16:01:40 - redefdest@js02 SQL> select count(*) from spdata where radius is not null;


With all of the required permissions in place, everything works as expected.

Getting to that point however required reading a few Oracle Support notes and some experimentation.

There are several ways this process can fail if one of the requirements is not met.

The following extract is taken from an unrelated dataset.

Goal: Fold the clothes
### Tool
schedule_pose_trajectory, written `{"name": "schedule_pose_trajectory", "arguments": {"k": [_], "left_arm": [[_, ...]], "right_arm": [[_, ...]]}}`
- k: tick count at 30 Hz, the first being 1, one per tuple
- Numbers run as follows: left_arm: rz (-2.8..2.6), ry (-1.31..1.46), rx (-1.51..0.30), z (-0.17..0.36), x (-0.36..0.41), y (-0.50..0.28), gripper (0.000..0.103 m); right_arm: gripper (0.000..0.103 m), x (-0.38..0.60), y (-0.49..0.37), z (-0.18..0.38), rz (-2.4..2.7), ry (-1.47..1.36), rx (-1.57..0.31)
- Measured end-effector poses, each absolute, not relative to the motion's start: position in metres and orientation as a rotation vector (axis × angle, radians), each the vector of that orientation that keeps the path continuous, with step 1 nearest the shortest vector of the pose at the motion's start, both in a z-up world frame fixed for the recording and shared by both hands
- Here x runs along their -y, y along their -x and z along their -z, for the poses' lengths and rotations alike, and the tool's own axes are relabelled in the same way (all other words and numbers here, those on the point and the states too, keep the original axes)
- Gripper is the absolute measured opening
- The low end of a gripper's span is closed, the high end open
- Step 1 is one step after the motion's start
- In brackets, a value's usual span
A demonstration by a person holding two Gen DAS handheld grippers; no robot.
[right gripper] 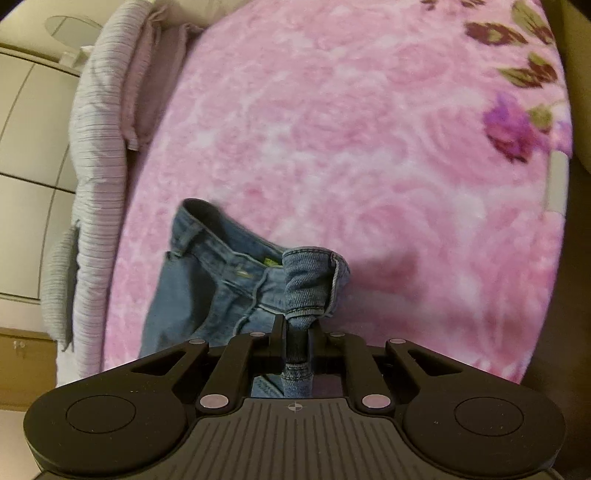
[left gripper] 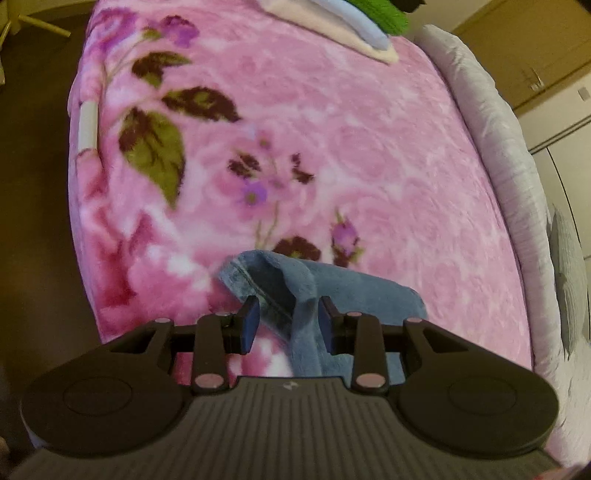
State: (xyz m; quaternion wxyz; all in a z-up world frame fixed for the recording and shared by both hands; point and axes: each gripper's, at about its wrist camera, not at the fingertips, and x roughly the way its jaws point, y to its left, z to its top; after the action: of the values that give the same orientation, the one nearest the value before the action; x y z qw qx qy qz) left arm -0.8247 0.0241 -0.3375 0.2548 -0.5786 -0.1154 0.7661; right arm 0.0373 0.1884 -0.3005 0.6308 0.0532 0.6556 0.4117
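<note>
A pair of blue jeans (right gripper: 207, 280) lies on the pink floral blanket (right gripper: 351, 129), waistband facing away from me. My right gripper (right gripper: 298, 325) is shut on a bunched leg cuff (right gripper: 310, 280) of the jeans, lifted off the blanket. In the left wrist view, a fold of the same jeans (left gripper: 351, 291) rises between the blue pads of my left gripper (left gripper: 289, 321). Its jaws stand apart, and the cloth passes loosely through the gap without being pinched.
A stack of folded clothes (left gripper: 332, 26), cream, pale blue and green, sits at the far end of the bed. Grey ribbed bedding (left gripper: 509, 166) runs along one long side (right gripper: 96, 147). Dark floor (left gripper: 33, 184) lies beyond the opposite bed edge.
</note>
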Motion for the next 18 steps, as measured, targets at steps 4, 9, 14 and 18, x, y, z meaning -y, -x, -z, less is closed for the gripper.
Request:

Alter/Create/Drop Any Table

If the owner of the tables is missing any of ALTER/CREATE/DROP ANY TABLE, the process will fail when copying dependent objects.
This due to a bug in Oracle.

In this test the CREATE ANY TABLE privilege has been revoked, and the entire test re-run:

18:04:25 - sys@js01 SQL> revoke create any table from redefdest;

Revoke succeeded.

## Copy Dependents ##

ERROR at line 1:
ORA-29855: error occurred in the execution of ODCIINDEXCREATE routine
ORA-13249: internal error in Spatial index: [mdidxrbd]
ORA-13249: Error in Spatial index: index build failed
ORA-13249: Error in R-tree: [mdrcrtscrt]
ORA-13231: failed to create index table [MDRT_190DB$] during R-tree creation
ORA-29400: data cartridge error
ORA-01031: insufficient privileges
ORA-06512: at "SYS.DBMS_REDEFINITION", line 1155
ORA-06512: at "SYS.DBMS_REDEFINITION", line 1885
ORA-06512: at line 4

Likewise if CREATE ANY SEQUENCE is revoked, the process will fail.
(CREATE ANY TABLE had already been re-granted)

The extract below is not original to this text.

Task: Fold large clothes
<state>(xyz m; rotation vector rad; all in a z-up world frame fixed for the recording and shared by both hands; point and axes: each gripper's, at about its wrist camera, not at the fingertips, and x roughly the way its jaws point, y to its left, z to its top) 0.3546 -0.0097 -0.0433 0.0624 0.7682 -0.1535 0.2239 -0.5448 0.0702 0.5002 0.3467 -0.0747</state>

18:12:23 - sys@js01 SQL> revoke create any sequence from redefdest;

Revoke succeeded.

## Copy Dependents ##

ERROR at line 1:
ORA-29855: error occurred in the execution of ODCIINDEXCREATE routine
ORA-13249: internal error in Spatial index: [mdidxrbd]
ORA-13249: Error in Spatial index: index build failed
ORA-13249: Error in R-tree: [mdrcrtscrt]
ORA-13231: failed to create index table [MDRS_190F9$] during R-tree creation
ORA-29400: data cartridge error
ORA-01031: insufficient privileges
ORA-06512: at "SYS.DBMS_REDEFINITION", line 1155
ORA-06512: at "SYS.DBMS_REDEFINITION", line 1885
ORA-06512: at line 4

So each of these permission are required for this process to succeed, even when running as SYSDBA.

Permissions Required

The test objects created for this article are quite simple.
As such there are other potential errors that could occur due to the destination account not having all required permissions for a successful use of dbms_redefinition on a table with spatial data.
Before granting new privileges to an account, be sure to audit the current privileges.
That way you will know which privileges can be safely revoked when the table modifications are complete.

Constraint Issues

There are some bugs associated with DBMS_REDEFINITION.

The COPY_DEPENDENT_OBJECTS subprogram seemingly does not handle some constraints very well.

The original table SPDATA was created with all columns set to NOT NULL.

The interim table SPDATA_INTERIM was created with all columns set to NULL.

If the interim table is created with one or more columns as NOT NULL, the following error occurs:

## Copy Dependents ##
ERROR at line 1:
ORA-01442: column to be modified to NOT NULL is already NOT NULL
ORA-06512: at "SYS.DBMS_REDEFINITION", line 984
ORA-06512: at "SYS.DBMS_REDEFINITION", line 1899
ORA-06512: at line 4

Part of the job of the procedure is to create check constraints as found on the original table.

That part of the process doesn’t seem to work quite correctly.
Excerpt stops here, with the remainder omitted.